Video Conductor

KREA Real-Time 14B at 23 fps. 4x faster than baseline. Fast enough to perform with.

Soft cuts, style morphs, depth puppeteering. Record the performance, replay it, re-render it at higher quality.

The Core Idea

Generative video has been a rendering problem. You prompt, you wait, you get a clip. Broadcast is different. You watch the output, feel when it's gone stale, react: new prompt, new seed, different style. The system has to be fast enough that instinct works. This is that. ~24 fps autoregressive synthesis you can pilot live and puppeteer with your body. Not generation as post-production. Generation as instrument.

Features

Prompt Transitions — Crossfade between scenes and concepts. No hard cuts, no re-renders. The model interpolates between prompts, so you steer through latent space, not between clips.

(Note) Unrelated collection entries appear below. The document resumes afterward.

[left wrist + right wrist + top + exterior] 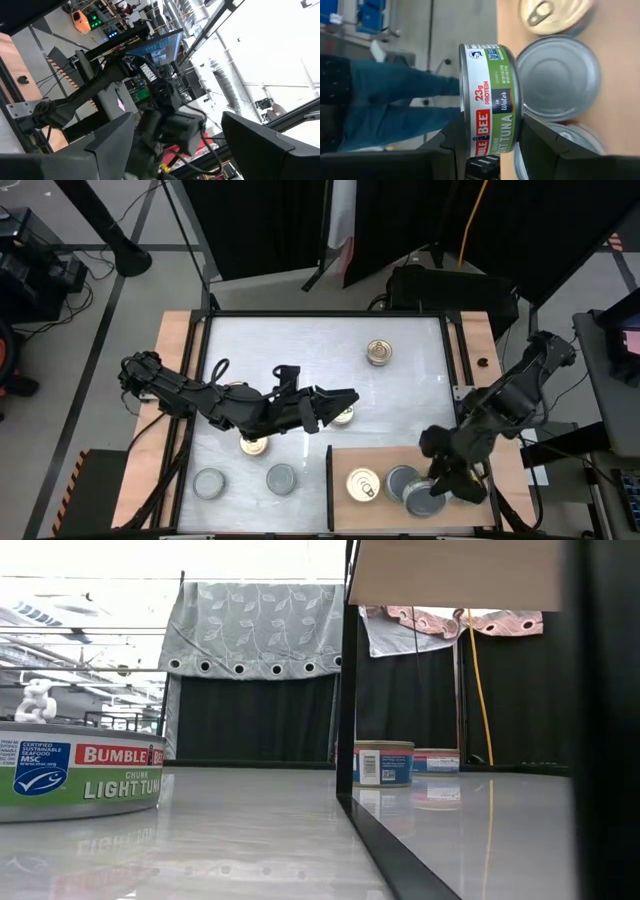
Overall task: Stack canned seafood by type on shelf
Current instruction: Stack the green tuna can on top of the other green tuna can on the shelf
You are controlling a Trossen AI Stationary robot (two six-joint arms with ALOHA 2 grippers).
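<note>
Your right gripper [490,137] clamps a green tuna can [490,97] on edge above the shelf [505,480]; next lay it flat on the silver can [559,77] at three o'clock. Your left gripper [345,402] hangs open, empty.

On the green-labelled tin [78,777] at the low view's left, "BUMBLE B", "CHUNK LIGHT TUN", "CERTIFIED SUSTAINABLE SEAFOOD MSC" are read. On the tin [491,100] seen in the right wrist view, "23g PROTEIN", "in Water", "BEE", "TUNA" are printed.

3 tins [401,484] on shelf [345,460], right front.
</note>
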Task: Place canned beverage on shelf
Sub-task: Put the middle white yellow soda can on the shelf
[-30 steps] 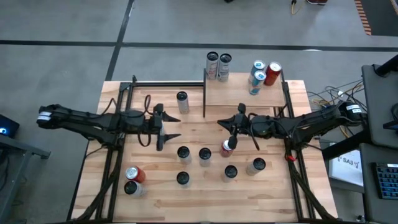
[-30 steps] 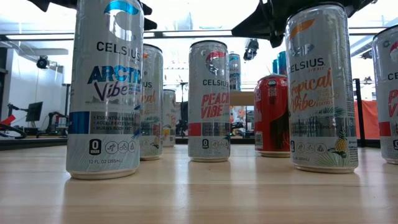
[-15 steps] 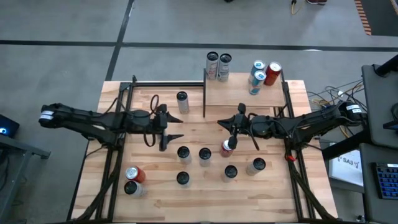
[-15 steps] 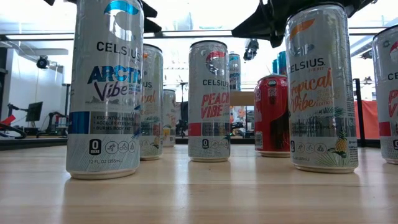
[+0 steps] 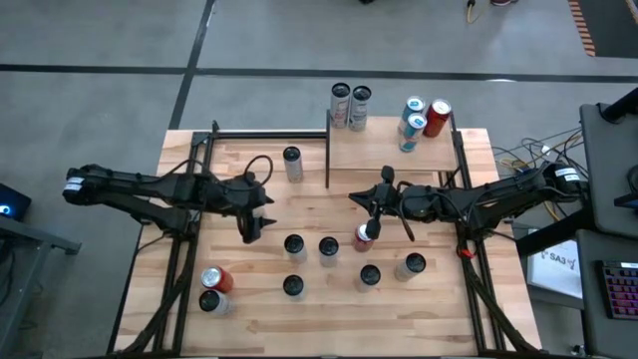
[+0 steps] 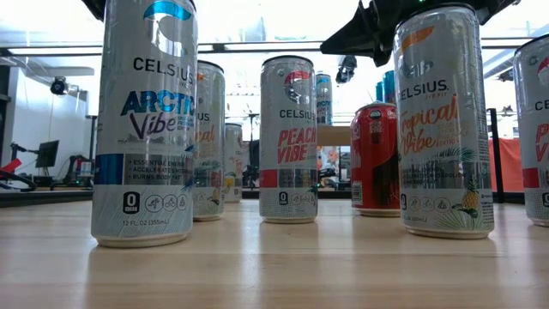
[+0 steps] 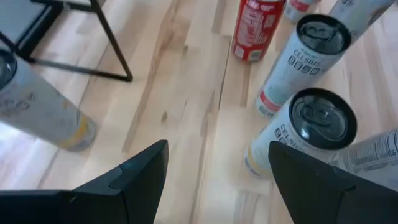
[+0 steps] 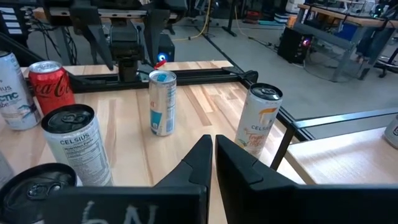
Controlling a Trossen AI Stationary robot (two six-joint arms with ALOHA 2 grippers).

Infinite Loops — Hold any prompt indefinitely. A dog walking up the street keeps generating: new variations, new trucks passing, new light. A single prompt can stay interesting for a surprisingly long time. Or use it as a stable backdrop for compositing.

A moment stretched between two beats

An explosion that never completes

LoRA Blending — Mix trained styles in real-time. Dial between aesthetics on the fly, treating LoRAs as faders.

Same scene, style blended live

Rankin-Bass to squash-and-stretch to hand-carved wood

Live Puppeteering — Drive the generation with your body via webcam input: depth maps, OpenPose, face tracking. The model responds to you, not just to text. Performance becomes the prompt.

Upper body controls character

Interacting with virtual props

Record → replay → re-render — Capture the stream (WebM) and capture the control timeline (JSON). Hard cuts reset state, so from any hard cut forward, same seed and settings means same output. Record a performance, then replay or re-render it.

Control Inputs

Webcam (WebRTC, browser, OBS pass-through)
Phone camera (WebRTC pairing. Your phone becomes a roving depth sensor)
NDI sources (OBS, Unity, game engines; local only, WAN needs WebRTC bridge)
Synthetic (procedural depth for testing/effects)

Desk as Virtual Set

Depth conditioning — Video Depth Anything on the same GPU, feeding depth maps as a control signal. Point a phone at your desk and the model treats it like a miniature set. Characters instantiate on a little stage defined by the contours of furniture and objects.

Desk as miniature set

Gaussian Splat ->OBS->Scene Control

TikTok->OpenPose->OBS->Dancing Kaiju

Control Surface

Stream Deck mapped to 5 custom-trained LoRAs. Toggle or blend styles.

Control Map Modes

Engineering Struggles & Triumphs

The 30fps Mystery. Desktop streaming at 30fps, but the cloud GPU received only 4fps—triggering constant "stale input" resets. The culprit: NDI over Tailscale has recv variance issues, averaging 12fps with 3-90ms jitter. The fix was counterintuitive: add OBS as a frame stabilizer in the middle. WebRTC handles WAN transport; NDI stays local. Sometimes the solution is another layer, not fewer.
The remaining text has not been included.